The instructions for signature attestation statement mechanism include the following, from MLN Matters article MM6698:

  • An attestation statement must be signed and dated by the author of the medical record entry.
  • An attestation statement must contain sufficient information to identify the beneficiary.
  • An attestation statement must be associated with a medical record entry and must be by the author of the medical record entry in question.

In cases where two individuals are in the same group, one may not sign for the other in medical record entries or attestation statements.

Reviewers will consider all attestations that meet the guidelines regardless of the date the attestation was created, except in those cases where the regulations or policy indicate that a signature must be in place prior to a given event or a given date.

Show Employees Where to Report Compliance Issues

Question 3: Our compliance plan does not identify who we should contact if we see compliance violations, but I assume we’d report that to our compliance officer. However, in my case, it’s the compliance officer who appears to be causing the violations. In this case, who do I contact?

Answer: Every compliance plan should include information on handling complaints from different sources within and outside the practice. In larger organizations, there will be some protective mechanisms to make sure that the employee can report a concern anonymously, and there are laws that protect against retaliation for the reporting of compliance concerns.

In addition, a compliance plan should have an option for reporting a concern to another party if the reporting individual is concerned that the compliance officer is implicated in the matter, or if the reporting individual fears some form of retaliation. This scenario suggests that there could be an ethical violation at issue, and a compliance plan should be prepared to address issues of professional ethics as well as any code of conduct or code of ethics adopted by the practice.

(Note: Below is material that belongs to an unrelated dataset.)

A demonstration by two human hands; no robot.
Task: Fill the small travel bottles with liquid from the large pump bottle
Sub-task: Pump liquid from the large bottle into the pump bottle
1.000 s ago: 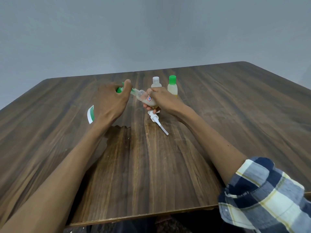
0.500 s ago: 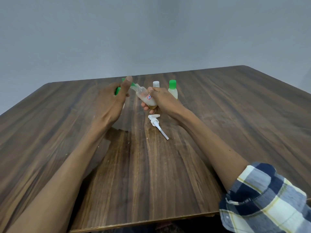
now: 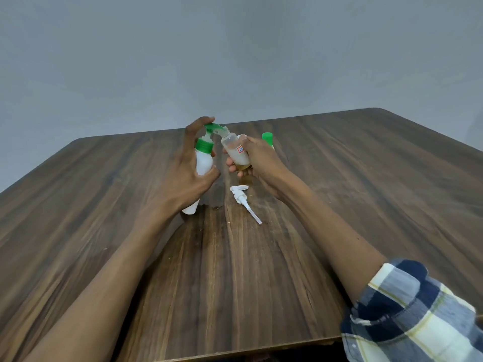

Don’t Think You’re Immune to Whistleblowers

Question 4: What are the most common ways that whistleblowers turn in their employers? We don’t think anyone who works for us would ever blow the whistle on our practice, but we want to be sure.

Answer: There aren’t many published commonalities between whistleblowers, other than the fact that they encounter someone who they think is breaking the law, and they report it to the government or other entity. Unfortunately, their employers probably didn’t think they would ever blow the whistle either, but many whistleblowers have collected millions of dollars in their portion of settlement money after a successful Qui Tam lawsuit.

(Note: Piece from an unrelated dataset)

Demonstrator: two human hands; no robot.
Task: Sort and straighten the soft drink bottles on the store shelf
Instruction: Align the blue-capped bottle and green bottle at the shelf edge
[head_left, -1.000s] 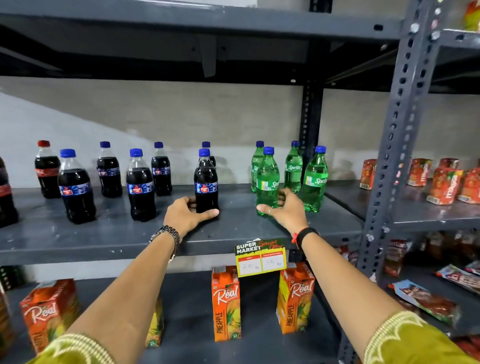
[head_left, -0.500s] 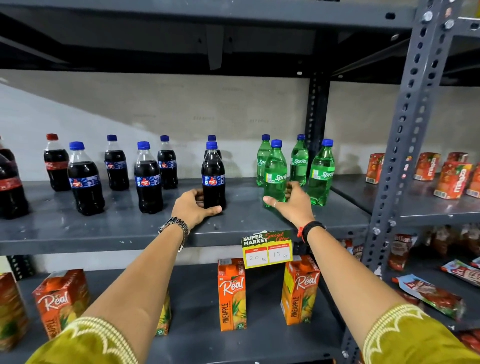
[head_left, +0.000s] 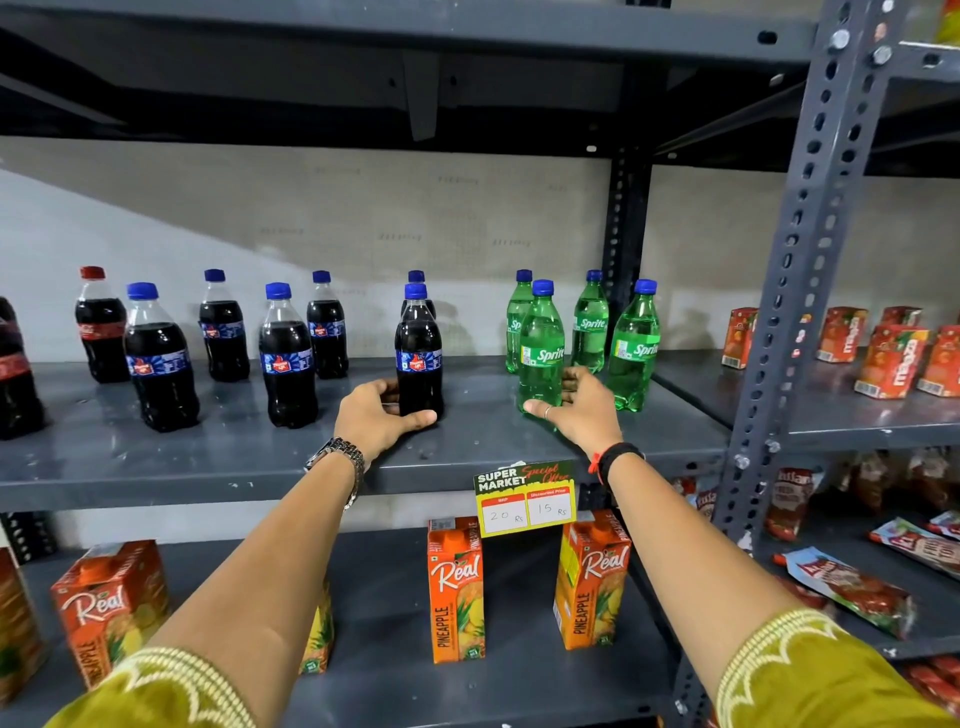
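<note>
On the grey middle shelf (head_left: 208, 467) stand several dark cola bottles with blue caps and several green Sprite bottles. My left hand (head_left: 376, 418) wraps the base of the front dark cola bottle (head_left: 420, 351), which stands upright; another dark bottle (head_left: 415, 278) hides right behind it. My right hand (head_left: 576, 408) grips the base of the front Sprite bottle (head_left: 541, 343), also upright. Three more Sprite bottles, such as the right one (head_left: 635, 348), stand around it. A red-capped cola bottle (head_left: 98, 327) stands at the far left.
A price tag (head_left: 525, 498) hangs from the shelf edge below my right wrist. Orange pineapple juice cartons (head_left: 456, 592) stand on the lower shelf. A perforated grey upright (head_left: 800, 260) divides off the right bay with orange juice boxes (head_left: 891, 358) and snack packets (head_left: 841, 587).
Both hands stay on the same two bottles at their bases. The view has shifted slightly; the bottles look nudged only a little.
</note>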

Not only do some employees think a Qui Tam whistleblower suit is going to be their payday, but many have felt ignored after reporting fraud within their practices, and feel that they have nowhere else to turn. If your employees come to you and say, “We aren’t doing this properly — this is not the legal way,” listen to them — they have probably researched the issue extensively before approaching you.

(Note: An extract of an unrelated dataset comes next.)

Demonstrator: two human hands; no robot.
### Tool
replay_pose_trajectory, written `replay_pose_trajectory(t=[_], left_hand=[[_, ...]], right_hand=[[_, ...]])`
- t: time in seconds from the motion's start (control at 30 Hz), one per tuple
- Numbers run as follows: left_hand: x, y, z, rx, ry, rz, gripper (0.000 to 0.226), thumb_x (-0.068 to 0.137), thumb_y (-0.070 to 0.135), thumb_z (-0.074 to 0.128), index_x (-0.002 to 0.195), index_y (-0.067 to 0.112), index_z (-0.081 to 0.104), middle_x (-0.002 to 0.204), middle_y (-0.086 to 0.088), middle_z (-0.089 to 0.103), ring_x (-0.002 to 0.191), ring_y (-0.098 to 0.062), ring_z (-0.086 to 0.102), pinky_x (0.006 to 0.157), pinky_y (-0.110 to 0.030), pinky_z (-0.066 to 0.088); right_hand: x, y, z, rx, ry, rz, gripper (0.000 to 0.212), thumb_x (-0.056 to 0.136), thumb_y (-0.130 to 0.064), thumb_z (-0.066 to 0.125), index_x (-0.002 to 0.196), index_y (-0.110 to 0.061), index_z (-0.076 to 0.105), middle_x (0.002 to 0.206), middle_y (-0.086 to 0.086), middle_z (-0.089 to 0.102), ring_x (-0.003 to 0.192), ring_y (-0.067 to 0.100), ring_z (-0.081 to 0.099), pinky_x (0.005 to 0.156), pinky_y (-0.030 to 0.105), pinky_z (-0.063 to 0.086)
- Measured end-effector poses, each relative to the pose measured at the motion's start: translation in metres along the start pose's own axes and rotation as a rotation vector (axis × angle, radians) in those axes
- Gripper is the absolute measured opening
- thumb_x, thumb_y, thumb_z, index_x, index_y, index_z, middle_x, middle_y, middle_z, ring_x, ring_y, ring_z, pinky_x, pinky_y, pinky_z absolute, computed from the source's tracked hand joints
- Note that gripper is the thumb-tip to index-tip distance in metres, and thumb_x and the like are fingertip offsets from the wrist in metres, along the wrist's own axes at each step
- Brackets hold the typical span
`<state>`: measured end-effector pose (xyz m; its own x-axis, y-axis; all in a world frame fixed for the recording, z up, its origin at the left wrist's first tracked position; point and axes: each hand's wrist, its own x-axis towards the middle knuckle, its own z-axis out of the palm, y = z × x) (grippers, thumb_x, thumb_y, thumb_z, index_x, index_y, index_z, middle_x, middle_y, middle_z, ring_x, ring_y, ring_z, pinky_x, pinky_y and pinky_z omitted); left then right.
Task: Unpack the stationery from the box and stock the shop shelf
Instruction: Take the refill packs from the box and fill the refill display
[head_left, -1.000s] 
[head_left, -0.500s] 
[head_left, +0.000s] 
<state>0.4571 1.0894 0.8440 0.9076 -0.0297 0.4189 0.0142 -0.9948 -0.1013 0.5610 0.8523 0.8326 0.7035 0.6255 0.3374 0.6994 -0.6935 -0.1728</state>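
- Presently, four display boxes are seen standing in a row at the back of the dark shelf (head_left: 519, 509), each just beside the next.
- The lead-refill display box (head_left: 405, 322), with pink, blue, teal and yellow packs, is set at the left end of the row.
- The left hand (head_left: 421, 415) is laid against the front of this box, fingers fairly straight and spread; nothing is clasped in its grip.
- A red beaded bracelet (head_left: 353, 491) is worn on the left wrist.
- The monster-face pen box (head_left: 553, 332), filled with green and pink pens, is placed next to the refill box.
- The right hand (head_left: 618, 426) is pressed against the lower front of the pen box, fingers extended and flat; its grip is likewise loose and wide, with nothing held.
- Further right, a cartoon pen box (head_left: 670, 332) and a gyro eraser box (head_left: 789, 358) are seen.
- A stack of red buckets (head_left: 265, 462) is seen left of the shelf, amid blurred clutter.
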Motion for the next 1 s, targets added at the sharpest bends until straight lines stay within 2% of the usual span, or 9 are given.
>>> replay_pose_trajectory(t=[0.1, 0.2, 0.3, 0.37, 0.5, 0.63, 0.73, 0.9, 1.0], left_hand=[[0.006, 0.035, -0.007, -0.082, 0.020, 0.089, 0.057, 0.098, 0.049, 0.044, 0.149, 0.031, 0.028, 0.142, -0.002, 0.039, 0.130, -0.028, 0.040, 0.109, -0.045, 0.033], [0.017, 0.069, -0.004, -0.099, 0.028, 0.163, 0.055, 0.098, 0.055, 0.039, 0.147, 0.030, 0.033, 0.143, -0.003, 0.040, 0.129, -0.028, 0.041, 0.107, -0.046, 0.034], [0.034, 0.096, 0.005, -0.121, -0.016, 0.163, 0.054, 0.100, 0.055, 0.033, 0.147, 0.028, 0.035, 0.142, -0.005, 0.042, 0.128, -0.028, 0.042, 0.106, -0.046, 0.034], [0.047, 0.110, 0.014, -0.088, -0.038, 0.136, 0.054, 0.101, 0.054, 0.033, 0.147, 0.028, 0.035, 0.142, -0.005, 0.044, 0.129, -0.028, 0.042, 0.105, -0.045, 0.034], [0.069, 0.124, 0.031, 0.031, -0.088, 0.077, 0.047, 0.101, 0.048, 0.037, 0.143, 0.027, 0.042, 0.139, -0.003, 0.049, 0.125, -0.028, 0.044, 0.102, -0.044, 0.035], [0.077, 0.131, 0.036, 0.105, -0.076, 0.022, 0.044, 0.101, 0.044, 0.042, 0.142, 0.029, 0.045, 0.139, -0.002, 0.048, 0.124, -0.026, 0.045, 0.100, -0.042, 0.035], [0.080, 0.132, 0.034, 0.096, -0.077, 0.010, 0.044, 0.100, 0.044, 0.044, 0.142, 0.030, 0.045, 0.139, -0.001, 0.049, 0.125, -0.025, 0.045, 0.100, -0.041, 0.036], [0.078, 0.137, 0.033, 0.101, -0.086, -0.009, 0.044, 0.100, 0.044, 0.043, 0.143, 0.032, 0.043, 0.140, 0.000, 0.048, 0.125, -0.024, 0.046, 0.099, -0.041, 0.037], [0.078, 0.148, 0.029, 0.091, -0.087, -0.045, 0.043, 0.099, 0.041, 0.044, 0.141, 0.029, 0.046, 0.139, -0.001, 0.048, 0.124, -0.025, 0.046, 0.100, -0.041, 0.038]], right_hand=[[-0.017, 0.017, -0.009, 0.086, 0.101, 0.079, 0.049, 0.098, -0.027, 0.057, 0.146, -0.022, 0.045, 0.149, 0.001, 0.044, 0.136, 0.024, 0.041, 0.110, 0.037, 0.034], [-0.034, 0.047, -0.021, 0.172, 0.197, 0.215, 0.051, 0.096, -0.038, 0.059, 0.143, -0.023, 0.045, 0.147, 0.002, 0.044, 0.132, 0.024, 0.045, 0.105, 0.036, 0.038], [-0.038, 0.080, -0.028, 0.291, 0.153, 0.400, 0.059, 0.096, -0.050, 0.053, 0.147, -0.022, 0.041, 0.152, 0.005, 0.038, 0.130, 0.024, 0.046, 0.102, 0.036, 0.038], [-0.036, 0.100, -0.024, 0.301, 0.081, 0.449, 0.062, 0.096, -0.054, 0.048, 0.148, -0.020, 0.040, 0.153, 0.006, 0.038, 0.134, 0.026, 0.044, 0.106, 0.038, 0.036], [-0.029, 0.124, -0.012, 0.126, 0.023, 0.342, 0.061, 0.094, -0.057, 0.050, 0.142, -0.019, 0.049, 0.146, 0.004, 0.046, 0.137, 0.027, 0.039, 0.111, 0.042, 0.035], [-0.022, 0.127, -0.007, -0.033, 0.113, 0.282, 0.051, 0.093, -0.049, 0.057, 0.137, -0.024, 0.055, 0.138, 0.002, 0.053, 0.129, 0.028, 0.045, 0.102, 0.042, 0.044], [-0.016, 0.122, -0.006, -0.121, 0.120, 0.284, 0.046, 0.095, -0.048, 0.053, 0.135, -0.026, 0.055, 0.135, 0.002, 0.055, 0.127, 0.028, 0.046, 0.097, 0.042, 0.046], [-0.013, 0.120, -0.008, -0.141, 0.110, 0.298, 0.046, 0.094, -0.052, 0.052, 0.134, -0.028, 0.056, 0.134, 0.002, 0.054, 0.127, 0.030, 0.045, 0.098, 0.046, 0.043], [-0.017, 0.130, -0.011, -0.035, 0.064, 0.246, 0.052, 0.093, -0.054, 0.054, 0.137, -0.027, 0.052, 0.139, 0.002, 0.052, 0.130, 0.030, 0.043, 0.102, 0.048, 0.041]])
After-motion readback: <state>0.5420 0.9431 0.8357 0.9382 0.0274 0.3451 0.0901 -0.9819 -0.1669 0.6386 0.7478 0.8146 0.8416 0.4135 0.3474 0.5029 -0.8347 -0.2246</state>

Most whistleblowers say they’ve been telling their bosses over and over again about what they’re doing wrong but the executives don’t listen. Then the whistleblower feels like the inability to change is putting them personally at risk, and they’re concerned. If your employee complains and after investigating, you find that they’re wrong, then go back and talk to them about why they might have a misconception, but don’t ignore their concerns.

If you think you have an issue in your practice that might pique the interest of a whistleblower — or an auditor — you should address it now, and if you aren’t able to determine the complexities of the issue, you should consult a health care attorney with experience in optometry billing and coding to help you sort out the issue.